It’s no wonder Macquarie Bank is finding it
hard to get away the float of Hastie Group, Australia’s largest air
conditiong group. To many investors, especially after yesterday’s sharp
market fall, Hastie is a very ‘uncool’ investment.

To put it in
stockmarket terms, it’s over-priced and the numbers are a bit
speculative because the company operates extensively in the building
industry and that’s suddenly a big unknown. But there are also things
about the company and the way it’s being floated that have made
investors wary of the original $2 share price. That’s now down to $1.60
and could hit $1.50 today. Quite a humiliation for the mob at the
Millionaires Factory.

Michael Pascoe revealed the most worrying point on Seven’s Sunday Sunrise last Sunday when he ploughed through the prospectus to discover a lack of transparency about a couple of important points.

Macquarie
Equity Group Management is running the float which had aimed to raise
$186 million. That’s now down around $140 million and falling,
according to the market.

Here’s the Hastie prospectus and a close reading will find little information on just how much the company will be retaining of the planned $186 million.

Pascoe
found that in the fine print in the Second Section, it said “a portion”
of the gross proceeds would be used to fund the purchase of the vast
majority shares from existing shareholders. But what portion?
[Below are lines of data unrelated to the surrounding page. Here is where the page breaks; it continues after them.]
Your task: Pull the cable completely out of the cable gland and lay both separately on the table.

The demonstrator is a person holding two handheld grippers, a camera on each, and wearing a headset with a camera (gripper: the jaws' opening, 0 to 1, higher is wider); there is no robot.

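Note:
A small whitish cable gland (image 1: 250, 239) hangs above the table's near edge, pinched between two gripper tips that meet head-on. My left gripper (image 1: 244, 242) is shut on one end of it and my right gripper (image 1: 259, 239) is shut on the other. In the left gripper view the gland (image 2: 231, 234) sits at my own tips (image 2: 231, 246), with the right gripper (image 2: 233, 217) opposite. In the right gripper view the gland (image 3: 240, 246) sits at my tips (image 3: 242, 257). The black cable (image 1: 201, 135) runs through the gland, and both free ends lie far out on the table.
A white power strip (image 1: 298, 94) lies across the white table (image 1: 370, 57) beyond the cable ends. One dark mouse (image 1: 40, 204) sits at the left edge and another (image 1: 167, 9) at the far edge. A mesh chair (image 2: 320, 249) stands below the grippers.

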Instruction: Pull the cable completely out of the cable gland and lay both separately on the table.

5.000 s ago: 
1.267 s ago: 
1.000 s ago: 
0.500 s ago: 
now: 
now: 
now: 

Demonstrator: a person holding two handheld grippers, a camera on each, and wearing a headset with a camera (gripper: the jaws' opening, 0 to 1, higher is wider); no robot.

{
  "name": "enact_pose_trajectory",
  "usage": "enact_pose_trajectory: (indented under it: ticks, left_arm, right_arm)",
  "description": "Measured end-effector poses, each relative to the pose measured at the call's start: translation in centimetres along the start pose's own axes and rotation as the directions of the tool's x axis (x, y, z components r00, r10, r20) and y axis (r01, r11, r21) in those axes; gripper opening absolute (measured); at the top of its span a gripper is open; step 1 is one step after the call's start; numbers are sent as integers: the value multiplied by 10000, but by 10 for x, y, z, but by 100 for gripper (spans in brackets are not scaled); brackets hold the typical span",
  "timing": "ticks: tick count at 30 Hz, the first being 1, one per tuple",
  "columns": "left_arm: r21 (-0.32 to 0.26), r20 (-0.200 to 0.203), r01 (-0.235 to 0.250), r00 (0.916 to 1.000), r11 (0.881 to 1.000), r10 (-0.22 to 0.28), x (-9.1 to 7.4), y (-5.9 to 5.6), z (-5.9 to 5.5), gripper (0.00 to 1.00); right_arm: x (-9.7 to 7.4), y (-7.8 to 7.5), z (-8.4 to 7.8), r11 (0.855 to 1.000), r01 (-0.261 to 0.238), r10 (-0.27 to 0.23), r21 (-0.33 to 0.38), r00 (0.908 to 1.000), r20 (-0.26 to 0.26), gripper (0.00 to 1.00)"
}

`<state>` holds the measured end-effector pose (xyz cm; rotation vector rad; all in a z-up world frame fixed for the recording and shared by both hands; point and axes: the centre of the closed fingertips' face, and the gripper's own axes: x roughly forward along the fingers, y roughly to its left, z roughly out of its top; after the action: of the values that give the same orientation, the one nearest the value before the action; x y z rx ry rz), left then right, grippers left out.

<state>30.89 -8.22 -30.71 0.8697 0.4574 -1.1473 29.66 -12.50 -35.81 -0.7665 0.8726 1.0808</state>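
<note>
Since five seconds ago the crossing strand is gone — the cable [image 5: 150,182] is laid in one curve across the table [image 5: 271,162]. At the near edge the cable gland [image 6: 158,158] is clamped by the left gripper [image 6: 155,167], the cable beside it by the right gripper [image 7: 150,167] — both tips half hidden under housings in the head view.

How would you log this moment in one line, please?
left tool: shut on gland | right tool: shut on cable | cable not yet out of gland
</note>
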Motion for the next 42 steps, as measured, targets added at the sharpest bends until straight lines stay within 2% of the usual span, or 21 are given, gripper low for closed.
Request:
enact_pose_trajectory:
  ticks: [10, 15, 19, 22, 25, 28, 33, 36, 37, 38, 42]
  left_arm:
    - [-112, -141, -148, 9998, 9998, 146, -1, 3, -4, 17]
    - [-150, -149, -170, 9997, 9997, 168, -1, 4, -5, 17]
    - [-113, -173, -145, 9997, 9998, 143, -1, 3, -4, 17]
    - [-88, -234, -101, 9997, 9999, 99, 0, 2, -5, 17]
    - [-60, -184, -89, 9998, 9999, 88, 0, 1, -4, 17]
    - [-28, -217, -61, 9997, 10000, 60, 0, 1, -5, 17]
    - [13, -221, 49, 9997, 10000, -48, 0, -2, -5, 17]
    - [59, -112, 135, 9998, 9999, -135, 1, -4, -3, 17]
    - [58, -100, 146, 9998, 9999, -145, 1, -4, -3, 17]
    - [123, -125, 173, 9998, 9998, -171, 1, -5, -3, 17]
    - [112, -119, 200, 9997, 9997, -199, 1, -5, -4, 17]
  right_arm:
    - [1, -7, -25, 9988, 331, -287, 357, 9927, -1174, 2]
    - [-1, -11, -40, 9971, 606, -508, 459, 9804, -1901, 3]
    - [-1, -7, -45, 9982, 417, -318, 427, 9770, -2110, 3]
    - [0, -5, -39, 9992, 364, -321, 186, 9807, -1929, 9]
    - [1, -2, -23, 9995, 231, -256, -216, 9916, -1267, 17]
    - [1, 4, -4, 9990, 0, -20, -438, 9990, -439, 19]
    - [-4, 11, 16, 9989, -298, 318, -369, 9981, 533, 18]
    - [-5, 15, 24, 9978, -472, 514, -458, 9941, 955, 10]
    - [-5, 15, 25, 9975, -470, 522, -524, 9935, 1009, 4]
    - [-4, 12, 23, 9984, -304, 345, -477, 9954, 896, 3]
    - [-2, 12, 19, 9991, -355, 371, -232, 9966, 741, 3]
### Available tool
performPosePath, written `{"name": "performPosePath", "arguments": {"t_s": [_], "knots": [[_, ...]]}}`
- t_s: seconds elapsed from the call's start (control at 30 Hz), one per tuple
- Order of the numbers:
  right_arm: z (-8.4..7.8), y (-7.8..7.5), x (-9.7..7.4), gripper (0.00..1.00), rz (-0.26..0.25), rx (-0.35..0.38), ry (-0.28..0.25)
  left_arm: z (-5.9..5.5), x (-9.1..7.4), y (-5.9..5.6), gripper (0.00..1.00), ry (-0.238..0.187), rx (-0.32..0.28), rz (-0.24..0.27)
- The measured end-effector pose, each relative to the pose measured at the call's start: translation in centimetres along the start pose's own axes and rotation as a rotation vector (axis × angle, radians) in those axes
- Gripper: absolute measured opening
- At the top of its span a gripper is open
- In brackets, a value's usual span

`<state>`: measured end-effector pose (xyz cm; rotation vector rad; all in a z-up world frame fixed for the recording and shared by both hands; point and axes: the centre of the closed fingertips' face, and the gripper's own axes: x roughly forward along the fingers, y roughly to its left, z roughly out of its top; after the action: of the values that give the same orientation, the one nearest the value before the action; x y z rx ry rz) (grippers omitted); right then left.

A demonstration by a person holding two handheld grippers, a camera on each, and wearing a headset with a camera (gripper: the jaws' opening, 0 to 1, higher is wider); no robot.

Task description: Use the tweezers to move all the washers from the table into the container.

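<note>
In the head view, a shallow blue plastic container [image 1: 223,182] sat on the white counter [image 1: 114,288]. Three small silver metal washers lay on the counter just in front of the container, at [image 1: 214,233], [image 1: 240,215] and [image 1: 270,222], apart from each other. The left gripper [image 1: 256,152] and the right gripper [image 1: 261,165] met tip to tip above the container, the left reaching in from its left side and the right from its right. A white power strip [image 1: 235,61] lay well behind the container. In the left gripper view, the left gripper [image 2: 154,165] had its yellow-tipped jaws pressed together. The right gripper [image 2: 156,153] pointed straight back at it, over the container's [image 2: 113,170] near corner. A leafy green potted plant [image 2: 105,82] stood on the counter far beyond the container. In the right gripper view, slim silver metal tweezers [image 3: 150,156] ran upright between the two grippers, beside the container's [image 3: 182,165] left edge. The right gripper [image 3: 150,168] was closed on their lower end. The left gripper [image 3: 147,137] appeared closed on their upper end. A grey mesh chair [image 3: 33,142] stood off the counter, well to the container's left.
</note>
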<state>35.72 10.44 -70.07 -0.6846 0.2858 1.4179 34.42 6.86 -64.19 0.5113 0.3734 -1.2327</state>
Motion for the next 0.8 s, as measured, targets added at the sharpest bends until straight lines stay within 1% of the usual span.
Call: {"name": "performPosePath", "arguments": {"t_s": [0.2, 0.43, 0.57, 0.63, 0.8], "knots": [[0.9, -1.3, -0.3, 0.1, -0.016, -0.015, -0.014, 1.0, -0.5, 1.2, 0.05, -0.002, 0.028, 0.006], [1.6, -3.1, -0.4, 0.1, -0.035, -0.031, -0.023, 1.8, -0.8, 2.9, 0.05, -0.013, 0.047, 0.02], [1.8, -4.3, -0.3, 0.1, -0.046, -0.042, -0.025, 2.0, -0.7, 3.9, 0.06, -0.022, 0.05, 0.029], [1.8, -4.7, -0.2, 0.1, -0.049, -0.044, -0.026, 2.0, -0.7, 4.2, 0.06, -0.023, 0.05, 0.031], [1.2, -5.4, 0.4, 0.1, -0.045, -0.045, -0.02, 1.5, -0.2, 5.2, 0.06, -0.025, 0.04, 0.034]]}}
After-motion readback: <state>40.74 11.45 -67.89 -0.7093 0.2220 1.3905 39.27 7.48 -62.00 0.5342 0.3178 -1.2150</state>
Nowhere
in the big print was that detailed, but buried, on Page 72 in the fine
print of the internet version was the news that the listed company
would keep just $27.5 million of that $186 million. In other words the
existing shareholders would grab 80% of the money raised, or around
$150 million.

So who are these shareholders? Well, that’s also a
bit unclear from the prospectus, but it seems it’s the management,
including CEO Jeremy Maycock, the former chairman and founder David
Martin, and the 60% shareholder, the RMB investment bank and private
equity group, which is part of the big South African investment bank,
First Rand.

Now that the offer price is tanking, the take by
the original shareholders will have to fall because the $27.6 million
to be retained by the company is stated in the prospectus and to reduce
that would undermine the credibility of the financial accounts for the
listed company. Likewise figures for the planned goodwill of a massive
$151.8 million after the float and net debt of $29 million.

The selling shareholders will have to lower their expectations or postpone or pull the float.

Macquarie
is on a 3% fee based on the $186 million target, with up to another 1%
to be paid at the directors’ discretion. I reckon they will be working
hard to get their money. An announcement is expected today.